What is needed
Look below for the line holding "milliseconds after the" and the line holding "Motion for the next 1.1". Transcribe exactly those lines and all lines between them, nothing more.
** Opening Data for review block **
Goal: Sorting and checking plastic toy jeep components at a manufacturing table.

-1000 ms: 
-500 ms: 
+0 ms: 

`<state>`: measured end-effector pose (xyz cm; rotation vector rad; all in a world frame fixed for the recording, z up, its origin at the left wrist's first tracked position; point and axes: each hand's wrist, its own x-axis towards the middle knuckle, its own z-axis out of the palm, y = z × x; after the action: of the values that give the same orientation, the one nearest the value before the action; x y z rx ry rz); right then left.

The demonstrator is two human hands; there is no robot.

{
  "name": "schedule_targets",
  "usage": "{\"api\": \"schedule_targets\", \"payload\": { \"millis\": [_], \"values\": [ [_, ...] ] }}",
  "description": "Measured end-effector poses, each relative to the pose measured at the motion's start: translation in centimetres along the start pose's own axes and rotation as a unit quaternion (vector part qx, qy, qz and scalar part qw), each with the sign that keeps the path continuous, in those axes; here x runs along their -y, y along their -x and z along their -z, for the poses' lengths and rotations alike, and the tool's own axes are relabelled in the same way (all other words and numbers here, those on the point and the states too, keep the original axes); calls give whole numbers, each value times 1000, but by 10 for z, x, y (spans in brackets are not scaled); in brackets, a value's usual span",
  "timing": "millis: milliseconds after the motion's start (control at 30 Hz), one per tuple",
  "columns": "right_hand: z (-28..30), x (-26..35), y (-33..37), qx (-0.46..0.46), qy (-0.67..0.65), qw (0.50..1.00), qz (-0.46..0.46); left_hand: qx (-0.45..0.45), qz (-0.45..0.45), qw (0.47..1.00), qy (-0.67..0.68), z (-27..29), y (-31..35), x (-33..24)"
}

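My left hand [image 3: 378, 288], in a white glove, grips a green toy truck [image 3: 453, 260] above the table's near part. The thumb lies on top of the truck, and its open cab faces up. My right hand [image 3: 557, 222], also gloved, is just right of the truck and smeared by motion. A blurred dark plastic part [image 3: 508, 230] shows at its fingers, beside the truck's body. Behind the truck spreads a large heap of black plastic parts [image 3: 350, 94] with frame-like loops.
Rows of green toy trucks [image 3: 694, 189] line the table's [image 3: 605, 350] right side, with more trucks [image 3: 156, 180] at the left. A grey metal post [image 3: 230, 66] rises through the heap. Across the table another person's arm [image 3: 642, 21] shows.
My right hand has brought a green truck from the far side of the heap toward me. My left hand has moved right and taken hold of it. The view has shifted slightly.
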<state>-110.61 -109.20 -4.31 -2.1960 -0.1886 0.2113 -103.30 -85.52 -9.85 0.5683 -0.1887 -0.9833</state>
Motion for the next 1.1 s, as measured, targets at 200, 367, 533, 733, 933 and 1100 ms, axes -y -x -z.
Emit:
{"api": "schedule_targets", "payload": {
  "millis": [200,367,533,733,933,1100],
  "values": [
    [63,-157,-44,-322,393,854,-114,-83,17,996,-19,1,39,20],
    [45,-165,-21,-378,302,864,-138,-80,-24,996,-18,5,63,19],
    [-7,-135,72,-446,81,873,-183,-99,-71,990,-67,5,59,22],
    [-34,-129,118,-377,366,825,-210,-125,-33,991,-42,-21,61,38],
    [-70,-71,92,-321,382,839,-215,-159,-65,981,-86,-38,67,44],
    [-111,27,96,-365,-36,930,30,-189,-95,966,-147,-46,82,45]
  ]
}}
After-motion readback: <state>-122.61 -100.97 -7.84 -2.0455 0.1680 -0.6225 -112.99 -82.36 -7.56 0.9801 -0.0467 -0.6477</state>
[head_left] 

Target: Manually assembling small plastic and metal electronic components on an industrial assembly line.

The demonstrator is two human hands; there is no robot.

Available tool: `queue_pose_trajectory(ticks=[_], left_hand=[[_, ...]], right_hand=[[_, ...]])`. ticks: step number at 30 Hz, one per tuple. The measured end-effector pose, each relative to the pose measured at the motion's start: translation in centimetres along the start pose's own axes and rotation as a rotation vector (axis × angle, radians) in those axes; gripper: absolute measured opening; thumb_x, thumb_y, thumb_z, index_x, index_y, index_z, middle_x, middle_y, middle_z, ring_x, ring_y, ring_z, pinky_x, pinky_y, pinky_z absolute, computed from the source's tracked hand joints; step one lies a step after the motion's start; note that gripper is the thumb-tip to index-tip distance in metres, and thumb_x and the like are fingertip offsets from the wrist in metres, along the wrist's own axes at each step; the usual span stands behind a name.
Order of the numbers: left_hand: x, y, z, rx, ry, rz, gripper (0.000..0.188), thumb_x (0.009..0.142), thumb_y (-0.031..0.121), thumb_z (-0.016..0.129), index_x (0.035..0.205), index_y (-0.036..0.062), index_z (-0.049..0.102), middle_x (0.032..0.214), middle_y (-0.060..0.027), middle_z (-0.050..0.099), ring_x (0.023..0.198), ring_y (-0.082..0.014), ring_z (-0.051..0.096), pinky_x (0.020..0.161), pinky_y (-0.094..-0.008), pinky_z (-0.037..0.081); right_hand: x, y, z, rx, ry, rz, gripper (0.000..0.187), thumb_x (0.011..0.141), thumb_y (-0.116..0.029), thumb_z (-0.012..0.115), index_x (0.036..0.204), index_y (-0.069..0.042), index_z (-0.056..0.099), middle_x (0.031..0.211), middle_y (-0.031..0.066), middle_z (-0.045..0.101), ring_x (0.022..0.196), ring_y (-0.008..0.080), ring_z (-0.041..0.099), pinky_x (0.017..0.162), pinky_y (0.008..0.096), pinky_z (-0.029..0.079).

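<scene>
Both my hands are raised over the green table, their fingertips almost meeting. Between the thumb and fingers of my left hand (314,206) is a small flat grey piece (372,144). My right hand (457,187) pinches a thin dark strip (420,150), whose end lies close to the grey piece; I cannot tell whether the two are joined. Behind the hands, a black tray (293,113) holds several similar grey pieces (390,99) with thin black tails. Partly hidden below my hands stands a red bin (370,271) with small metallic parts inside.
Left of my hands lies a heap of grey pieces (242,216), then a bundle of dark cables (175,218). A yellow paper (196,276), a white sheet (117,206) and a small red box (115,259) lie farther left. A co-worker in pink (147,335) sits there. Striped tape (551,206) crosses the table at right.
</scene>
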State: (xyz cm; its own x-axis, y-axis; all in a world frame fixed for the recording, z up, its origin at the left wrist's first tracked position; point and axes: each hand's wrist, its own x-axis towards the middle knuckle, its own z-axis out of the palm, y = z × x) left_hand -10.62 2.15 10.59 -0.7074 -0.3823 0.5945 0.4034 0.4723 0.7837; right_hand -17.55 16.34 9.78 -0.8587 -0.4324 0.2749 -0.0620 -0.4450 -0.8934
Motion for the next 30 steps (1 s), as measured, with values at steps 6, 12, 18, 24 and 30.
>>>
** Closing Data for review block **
Completed exercise
  "timing": "millis: milliseconds after the motion's start (control at 30 Hz), one per tuple",
  "columns": "right_hand: z (-28..30), x (-26..35), y (-33..37), qx (-0.46..0.46), qy (-0.67..0.65), qw (0.50..1.00), qz (-0.46..0.46); left_hand: qx (-0.45..0.45), qz (-0.45..0.45), qw (0.47..1.00), qy (-0.67..0.68), z (-27..29), y (-31..35), x (-33..24)"
}

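My left hand [image 3: 378, 288], in a white glove, grips a green toy truck [image 3: 453, 260] above the table's near part. The thumb lies on top of the truck, and its open cab faces up. My right hand [image 3: 557, 222], also gloved, is just right of the truck and smeared by motion. A blurred dark plastic part [image 3: 508, 230] shows at its fingers, beside the truck's body. Behind the truck spreads a large heap of black plastic parts [image 3: 350, 94] with frame-like loops.
Rows of green toy trucks [image 3: 694, 189] line the table's [image 3: 605, 350] right side, with more trucks [image 3: 156, 180] at the left. A grey metal post [image 3: 230, 66] rises through the heap. Across the table another person's arm [image 3: 642, 21] shows.
My right hand has brought a green truck from the far side of the heap toward me. My left hand has moved right and taken hold of it. The view has shifted slightly.
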<state>-110.61 -109.20 -4.31 -2.1960 -0.1886 0.2113 -103.30 -85.52 -9.85 0.5683 -0.1887 -0.9833</state>
Motion for the next 1.1 s, as measured, targets at 200, 367, 533, 733, 933 and 1100 ms, axes -y -x -z.

This finishes the output.